From Pak Pain to China Challenge: New Foreign Secretary Vijay Gokhale Has His Task Cut Out
From Pak Pain to China Challenge: New Foreign Secretary Vijay Gokhale Has His Task Cut Out
Vijay Gokhale knows fully well that Doklam is not going to be an incident in isolation.

New Delhi: There’s a tale about new Foreign Secretary Vijay Gokhale which is worth repeating. In the week leading up to the resolution of the Doklam standoff last August, Gokhale, who was then India’s ambassador to China, had been camped out in Delhi, with daily meetings in South Block and the PMO in a bid to resolve the standoff.

After about a week, he got a call from the Chinese Foreign Ministry, from the office of the diplomat who was deputed by Chinese President Xi Jinping’s office to negotiate on behalf of China. Gokhale took the next flight out to Beijing, but it got delayed due to Cyclone Harvey. By the time he landed in Beijing, it was well past midnight.

He drove straight to the Ministry of Foreign Affairs building in Jianguomenwai. A junior staff from the embassy had to bring a change of shirts. The meeting went on till the wee hours of the morning and was finally resolved. On the morning of August 28, both the Ministry of External Affairs and the Ministry of Foreign Affairs in Beijing announced the “expeditious disengagement” deal, which brought the 72-day face-off to a close.

An old China hand, Gokhale knows fully well that Doklam is not going to be an incident in isolation. Perhaps his biggest challenge in his two-year tenure is going to be from China, a country he knew very well even before he went there as ambassador in 2016.

Gokhale was also Joint Secretary, East Asia and before that a Director in charge of China and East Asia at the MEA headquarters in Delhi.

A 1981-batch IFS officer, Gokhale is also a Mandarin speaker. One of his very first assignments was in the Indian Consulate in Hong Kong, back in the early 1980s.

But Gokhale also represents a new breed of ‘China hands’ at the MEA. A breed that believes in directly and bluntly speaking to the Chinese without being bleary-eyed about the past or the future.
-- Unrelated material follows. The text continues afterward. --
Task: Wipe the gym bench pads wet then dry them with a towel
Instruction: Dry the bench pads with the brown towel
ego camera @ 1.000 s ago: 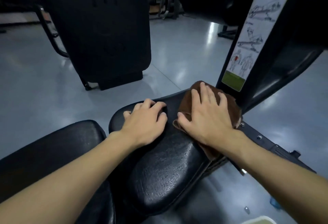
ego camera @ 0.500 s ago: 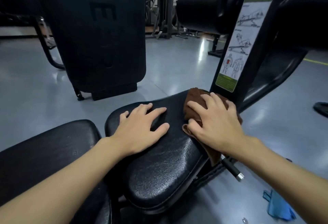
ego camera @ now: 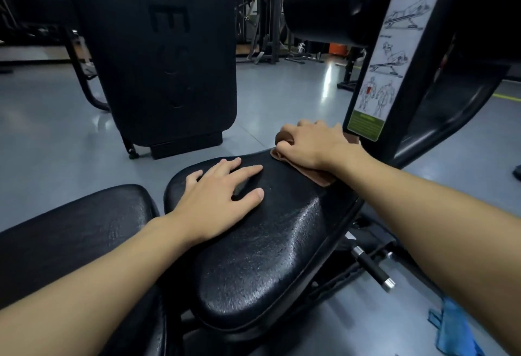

But it’s not just China that he’ll have to contend with. India’s Pakistan policy is a mess. In fact, there has been no high-level engagement since the Pathankot terror attack which happened on the second day of 2016. It’s been over two years now. Permanent impasse is not an option in diplomacy.

In some form or fashion, India will have to engage with Pakistan. After Trump’s fiery tweet on January 1, there has been a visible step up of attacks inside Afghanistan. It’s too early to say, but the hand of the ISI and other Pakistani agencies cannot be ruled out in such a series of violent attacks. If this portends to a resurgence of the Taliban, it will have very real and dangerous consequences for India.

Other countries in the neighbourhood too will pose a challenge. The new Nepalese Prime Minister KP Oli is not a fan of India. There is a feeling in Kathmandu that India still has not atoned for the 2015 blockade, which led to a massive fuel shortage in Nepal.

In Sri Lanka, even though the new Sirisena government is more amenable to India, the Chinese influence is increasing, not decreasing.

Maldives is the only neighbouring country that Prime Minister Narendra Modi has not visited. And he has been to 65 countries as of last count.

Bangladesh will also be in election mode for the next year and could possibly see a return of Khaleda Zia, the former premier, who, suffice to say, is not a big friend of India.

All in all, the next two years are going to be exciting, to say the least.